And some much-needed comic relief, the rapping squirrel.

Stand by. Countdown continues, probably.

(COMMERCIAL BREAK)

OLBERMANN: On this date in 1947, a florist in Indianapolis, Indiana, and his church-secretary wife welcomed their son into the world, David Michael Letterman. Nineteen forty-seven, 2007. Good God! If you still think of him strutting out on the stage in chinos and sneakers and bushy hair, you better sit down. Makes him 60 years old today. Happy birthday, David Letterman.

Let's play Oddball.

From slightly nuts to M.C. Nuts. Yes, M.C. Nuts, that's the name of the new rapping squirrel mascot of Cumbria in England.
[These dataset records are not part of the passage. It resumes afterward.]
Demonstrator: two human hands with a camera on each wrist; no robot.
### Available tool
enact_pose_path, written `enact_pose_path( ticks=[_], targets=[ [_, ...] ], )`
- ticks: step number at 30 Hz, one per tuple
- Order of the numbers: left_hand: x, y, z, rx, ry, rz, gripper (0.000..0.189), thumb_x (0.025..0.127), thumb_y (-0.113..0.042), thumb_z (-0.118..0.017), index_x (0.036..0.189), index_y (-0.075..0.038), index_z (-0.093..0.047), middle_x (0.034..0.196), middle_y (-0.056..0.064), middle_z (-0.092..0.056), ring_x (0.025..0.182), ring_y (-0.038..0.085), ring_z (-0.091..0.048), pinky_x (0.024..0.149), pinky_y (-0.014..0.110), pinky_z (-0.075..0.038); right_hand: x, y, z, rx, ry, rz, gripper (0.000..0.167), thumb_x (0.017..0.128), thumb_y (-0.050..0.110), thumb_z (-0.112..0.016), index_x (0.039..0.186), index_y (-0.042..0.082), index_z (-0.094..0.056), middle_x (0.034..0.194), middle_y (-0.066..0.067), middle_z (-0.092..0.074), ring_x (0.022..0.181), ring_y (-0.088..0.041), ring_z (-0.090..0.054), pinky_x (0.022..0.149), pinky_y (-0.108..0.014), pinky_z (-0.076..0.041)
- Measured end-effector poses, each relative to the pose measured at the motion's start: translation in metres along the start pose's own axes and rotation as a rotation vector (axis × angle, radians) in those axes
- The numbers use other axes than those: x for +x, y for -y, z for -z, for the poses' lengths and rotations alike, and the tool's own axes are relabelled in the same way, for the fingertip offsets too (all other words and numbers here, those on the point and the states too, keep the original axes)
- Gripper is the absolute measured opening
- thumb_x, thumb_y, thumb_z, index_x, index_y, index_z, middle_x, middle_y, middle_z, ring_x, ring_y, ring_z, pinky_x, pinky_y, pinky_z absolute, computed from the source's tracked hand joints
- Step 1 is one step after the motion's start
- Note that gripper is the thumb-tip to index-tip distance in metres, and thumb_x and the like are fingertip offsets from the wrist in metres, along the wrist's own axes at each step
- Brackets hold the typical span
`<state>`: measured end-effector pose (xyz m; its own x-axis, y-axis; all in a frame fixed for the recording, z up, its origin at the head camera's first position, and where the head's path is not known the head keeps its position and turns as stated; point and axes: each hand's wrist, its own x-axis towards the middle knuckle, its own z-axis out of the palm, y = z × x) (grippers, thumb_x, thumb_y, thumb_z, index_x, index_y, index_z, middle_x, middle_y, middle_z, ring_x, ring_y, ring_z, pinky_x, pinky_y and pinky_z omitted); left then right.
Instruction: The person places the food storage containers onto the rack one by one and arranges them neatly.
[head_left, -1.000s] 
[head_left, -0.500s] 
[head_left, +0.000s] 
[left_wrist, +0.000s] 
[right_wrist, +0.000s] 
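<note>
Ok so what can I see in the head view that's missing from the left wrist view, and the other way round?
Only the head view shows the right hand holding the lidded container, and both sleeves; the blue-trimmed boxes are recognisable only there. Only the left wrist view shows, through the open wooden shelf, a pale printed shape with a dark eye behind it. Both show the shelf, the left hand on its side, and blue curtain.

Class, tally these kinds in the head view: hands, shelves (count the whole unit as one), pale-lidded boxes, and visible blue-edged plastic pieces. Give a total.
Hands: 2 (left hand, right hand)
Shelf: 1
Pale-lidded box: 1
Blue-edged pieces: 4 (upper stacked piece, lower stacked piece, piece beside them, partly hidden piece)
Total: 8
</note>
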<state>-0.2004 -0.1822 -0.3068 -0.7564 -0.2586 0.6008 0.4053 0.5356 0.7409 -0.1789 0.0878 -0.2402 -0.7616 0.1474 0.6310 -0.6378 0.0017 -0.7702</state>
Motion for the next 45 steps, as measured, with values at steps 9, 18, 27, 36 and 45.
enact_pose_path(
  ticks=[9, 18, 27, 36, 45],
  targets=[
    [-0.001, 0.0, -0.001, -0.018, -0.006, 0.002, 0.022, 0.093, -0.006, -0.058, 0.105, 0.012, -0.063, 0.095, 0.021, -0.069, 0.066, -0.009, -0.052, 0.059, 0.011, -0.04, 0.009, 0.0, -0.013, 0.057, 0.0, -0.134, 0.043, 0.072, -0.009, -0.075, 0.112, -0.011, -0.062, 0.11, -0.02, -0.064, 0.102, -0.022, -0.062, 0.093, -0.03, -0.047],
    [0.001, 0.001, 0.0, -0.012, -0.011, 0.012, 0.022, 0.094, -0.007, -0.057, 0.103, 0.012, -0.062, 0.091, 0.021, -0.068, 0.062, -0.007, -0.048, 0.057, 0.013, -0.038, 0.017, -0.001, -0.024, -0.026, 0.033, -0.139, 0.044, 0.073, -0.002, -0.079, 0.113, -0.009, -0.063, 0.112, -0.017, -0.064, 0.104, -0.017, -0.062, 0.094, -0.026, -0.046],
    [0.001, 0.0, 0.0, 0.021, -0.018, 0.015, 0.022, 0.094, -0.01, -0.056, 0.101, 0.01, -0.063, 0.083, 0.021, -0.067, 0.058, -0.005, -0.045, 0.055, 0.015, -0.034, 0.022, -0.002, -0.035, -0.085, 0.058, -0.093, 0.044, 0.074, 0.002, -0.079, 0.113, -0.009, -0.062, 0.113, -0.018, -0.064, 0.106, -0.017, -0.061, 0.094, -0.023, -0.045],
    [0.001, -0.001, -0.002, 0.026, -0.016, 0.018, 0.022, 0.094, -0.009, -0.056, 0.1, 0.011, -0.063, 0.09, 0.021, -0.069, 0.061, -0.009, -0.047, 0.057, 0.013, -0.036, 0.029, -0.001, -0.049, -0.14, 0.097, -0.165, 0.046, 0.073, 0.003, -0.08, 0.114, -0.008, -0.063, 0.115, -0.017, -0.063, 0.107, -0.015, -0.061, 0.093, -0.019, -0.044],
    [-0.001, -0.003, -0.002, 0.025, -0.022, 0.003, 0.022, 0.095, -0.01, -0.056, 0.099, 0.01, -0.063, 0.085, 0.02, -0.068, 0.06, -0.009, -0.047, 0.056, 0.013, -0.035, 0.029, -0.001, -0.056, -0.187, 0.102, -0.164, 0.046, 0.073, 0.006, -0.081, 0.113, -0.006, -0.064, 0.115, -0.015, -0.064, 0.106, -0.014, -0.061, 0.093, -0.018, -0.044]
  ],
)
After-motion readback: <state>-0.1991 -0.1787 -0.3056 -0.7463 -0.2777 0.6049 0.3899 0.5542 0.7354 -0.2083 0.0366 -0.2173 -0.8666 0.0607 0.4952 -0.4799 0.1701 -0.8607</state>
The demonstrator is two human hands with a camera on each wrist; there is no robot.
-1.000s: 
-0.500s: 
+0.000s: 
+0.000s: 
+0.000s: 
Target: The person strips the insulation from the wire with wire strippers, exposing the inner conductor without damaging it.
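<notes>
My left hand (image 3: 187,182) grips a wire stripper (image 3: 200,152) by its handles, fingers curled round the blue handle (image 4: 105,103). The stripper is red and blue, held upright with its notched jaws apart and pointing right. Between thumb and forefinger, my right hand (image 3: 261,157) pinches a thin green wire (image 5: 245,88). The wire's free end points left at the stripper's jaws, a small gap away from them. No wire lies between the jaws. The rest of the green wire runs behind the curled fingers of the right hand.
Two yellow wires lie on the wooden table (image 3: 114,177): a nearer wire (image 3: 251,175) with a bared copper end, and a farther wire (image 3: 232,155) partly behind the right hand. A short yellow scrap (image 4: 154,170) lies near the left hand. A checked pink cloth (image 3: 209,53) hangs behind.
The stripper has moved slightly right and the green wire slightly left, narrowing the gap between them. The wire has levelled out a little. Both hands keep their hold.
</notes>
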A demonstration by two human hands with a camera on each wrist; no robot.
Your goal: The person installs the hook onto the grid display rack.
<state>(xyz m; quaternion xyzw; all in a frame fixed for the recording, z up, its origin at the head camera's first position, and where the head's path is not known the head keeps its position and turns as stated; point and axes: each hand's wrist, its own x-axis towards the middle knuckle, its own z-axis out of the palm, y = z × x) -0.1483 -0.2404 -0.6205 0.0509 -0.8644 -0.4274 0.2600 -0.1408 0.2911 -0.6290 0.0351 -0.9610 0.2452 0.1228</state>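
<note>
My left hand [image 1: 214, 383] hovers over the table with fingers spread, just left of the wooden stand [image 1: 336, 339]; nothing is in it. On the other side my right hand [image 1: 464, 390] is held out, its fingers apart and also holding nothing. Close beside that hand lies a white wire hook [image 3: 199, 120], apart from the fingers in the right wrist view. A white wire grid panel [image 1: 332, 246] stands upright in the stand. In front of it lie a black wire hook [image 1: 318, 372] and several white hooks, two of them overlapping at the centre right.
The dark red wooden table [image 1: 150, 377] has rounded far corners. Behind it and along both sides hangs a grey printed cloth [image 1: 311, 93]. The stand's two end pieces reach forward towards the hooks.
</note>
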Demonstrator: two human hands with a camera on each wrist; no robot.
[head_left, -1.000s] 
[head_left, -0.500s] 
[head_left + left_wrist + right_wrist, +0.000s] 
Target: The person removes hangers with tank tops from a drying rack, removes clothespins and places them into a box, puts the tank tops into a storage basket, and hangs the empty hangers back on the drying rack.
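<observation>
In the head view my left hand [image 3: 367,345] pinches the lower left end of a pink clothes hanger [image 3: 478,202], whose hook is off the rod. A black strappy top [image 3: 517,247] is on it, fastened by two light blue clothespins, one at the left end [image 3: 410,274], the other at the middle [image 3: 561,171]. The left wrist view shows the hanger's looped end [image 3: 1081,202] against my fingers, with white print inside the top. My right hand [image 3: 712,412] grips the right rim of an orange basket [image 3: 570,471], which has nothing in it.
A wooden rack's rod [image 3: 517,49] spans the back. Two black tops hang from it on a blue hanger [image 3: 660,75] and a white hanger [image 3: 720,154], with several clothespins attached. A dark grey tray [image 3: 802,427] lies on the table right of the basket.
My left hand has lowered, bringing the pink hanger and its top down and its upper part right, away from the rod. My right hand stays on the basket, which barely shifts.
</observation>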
Cumbria, the home of the great poet William Wordsworth, celebrating the upcoming 200th anniversary of his extraordinary poem, "Daffodils." And what better way to honor a poetic masterpiece than to have a guy in a big rodent costume belt the thing out in rap?

A spokesman for the tourist board says he's hoping this updated version will last another two centuries. And if that spokesman keeps his job for another two hours, I'll eat five acorns.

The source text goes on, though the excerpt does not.